Problem to solve: Take each line below that has "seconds" and copy it.

Given data:
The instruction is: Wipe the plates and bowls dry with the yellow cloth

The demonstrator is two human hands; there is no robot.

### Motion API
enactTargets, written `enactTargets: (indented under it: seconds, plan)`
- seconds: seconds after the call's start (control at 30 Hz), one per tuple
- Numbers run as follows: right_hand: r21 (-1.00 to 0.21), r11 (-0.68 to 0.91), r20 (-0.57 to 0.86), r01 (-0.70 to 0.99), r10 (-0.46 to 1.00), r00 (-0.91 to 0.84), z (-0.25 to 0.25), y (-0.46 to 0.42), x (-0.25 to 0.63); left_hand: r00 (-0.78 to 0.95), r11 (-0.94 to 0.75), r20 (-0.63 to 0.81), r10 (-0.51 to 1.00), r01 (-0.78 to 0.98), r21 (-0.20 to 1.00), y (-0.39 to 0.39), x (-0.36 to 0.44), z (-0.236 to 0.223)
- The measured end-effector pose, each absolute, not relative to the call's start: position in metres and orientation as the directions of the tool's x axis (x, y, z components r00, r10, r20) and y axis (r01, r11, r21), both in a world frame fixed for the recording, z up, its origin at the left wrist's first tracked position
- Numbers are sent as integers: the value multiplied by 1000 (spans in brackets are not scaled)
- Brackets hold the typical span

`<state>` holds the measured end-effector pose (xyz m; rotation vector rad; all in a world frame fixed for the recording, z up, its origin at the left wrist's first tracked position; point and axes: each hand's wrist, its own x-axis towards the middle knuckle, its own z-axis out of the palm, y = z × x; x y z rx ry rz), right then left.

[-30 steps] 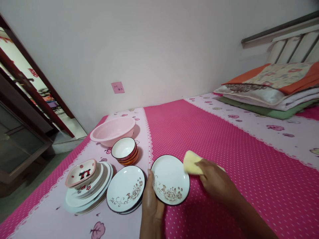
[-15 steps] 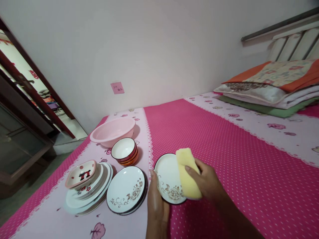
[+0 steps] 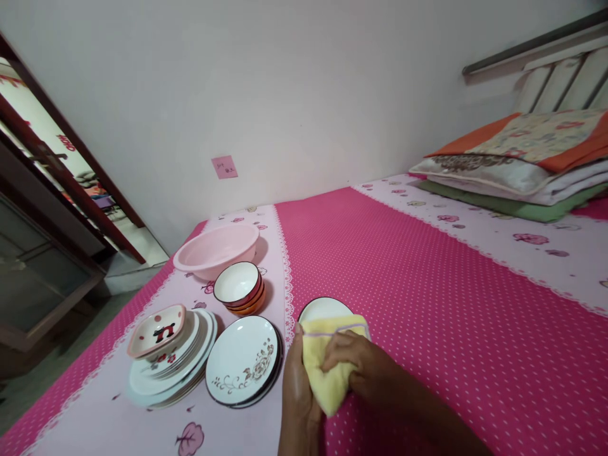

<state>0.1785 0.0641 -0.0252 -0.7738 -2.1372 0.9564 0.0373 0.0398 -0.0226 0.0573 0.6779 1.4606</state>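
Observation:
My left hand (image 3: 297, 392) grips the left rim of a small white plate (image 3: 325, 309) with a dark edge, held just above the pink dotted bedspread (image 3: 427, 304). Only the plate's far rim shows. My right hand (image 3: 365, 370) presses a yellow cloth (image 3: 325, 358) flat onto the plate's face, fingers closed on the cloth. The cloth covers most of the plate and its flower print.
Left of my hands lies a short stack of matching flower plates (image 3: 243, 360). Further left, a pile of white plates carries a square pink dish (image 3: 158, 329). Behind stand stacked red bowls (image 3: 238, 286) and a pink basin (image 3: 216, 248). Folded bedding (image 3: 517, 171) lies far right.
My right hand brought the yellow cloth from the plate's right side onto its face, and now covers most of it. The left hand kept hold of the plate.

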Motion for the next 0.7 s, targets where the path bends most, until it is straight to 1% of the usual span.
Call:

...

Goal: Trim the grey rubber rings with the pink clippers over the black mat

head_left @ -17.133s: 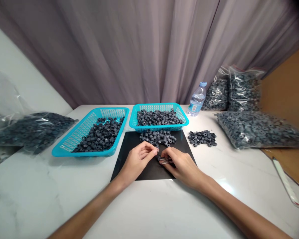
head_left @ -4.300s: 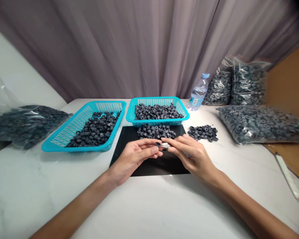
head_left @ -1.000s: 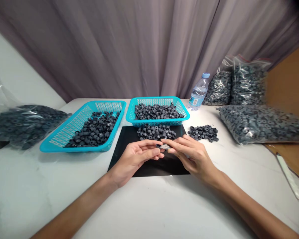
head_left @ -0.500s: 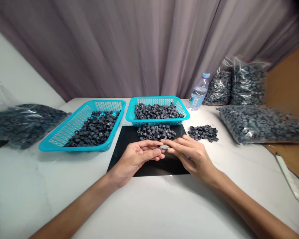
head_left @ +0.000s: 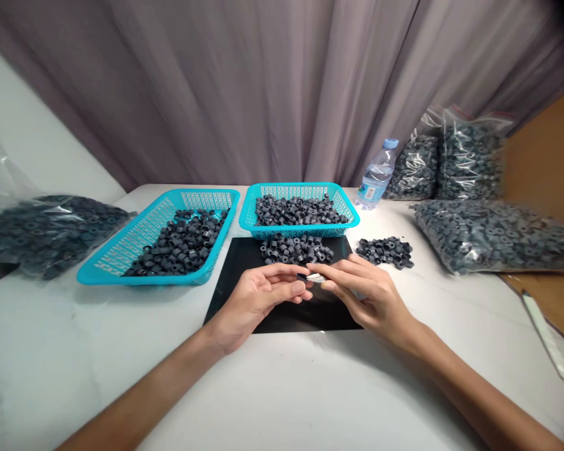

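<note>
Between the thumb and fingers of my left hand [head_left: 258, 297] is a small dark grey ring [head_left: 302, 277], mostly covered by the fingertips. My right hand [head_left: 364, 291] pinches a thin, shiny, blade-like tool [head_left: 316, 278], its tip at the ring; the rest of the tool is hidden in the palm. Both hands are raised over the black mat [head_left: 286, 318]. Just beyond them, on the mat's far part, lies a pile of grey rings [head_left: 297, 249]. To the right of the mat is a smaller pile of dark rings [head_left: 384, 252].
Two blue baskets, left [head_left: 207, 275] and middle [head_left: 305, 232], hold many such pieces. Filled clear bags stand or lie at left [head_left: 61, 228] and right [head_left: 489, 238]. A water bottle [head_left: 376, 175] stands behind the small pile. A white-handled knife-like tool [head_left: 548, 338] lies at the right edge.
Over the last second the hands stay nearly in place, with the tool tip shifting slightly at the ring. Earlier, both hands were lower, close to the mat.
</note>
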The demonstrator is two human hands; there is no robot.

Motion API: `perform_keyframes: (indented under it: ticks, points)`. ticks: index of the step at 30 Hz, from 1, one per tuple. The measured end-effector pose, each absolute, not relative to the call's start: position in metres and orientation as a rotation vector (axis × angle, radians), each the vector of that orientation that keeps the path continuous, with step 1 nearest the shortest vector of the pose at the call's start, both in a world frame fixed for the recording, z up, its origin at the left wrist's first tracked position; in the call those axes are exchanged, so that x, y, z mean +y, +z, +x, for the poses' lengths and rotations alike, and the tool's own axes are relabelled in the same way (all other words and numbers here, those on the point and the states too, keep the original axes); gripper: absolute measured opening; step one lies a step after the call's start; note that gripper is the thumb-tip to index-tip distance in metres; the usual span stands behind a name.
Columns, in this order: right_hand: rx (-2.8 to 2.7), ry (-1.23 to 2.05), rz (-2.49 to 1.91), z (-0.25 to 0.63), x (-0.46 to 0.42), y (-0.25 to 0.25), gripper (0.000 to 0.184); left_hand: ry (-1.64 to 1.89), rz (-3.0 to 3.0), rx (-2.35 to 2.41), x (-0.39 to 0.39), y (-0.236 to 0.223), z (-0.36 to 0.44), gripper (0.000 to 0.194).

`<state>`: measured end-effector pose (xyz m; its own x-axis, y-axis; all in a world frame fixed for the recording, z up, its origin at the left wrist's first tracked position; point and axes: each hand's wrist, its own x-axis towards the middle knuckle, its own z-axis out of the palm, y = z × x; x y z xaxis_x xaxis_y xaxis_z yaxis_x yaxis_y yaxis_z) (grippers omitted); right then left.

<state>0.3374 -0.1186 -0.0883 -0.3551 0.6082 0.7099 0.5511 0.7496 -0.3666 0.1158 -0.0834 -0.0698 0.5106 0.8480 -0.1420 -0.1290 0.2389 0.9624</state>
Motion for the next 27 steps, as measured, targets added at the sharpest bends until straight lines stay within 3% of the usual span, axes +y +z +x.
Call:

Answer for this exercise:
enactTargets, written `enactTargets: (indented under it: seconds, plan)`
- seconds: seconds after the call's start (control at 30 Hz), one per tuple

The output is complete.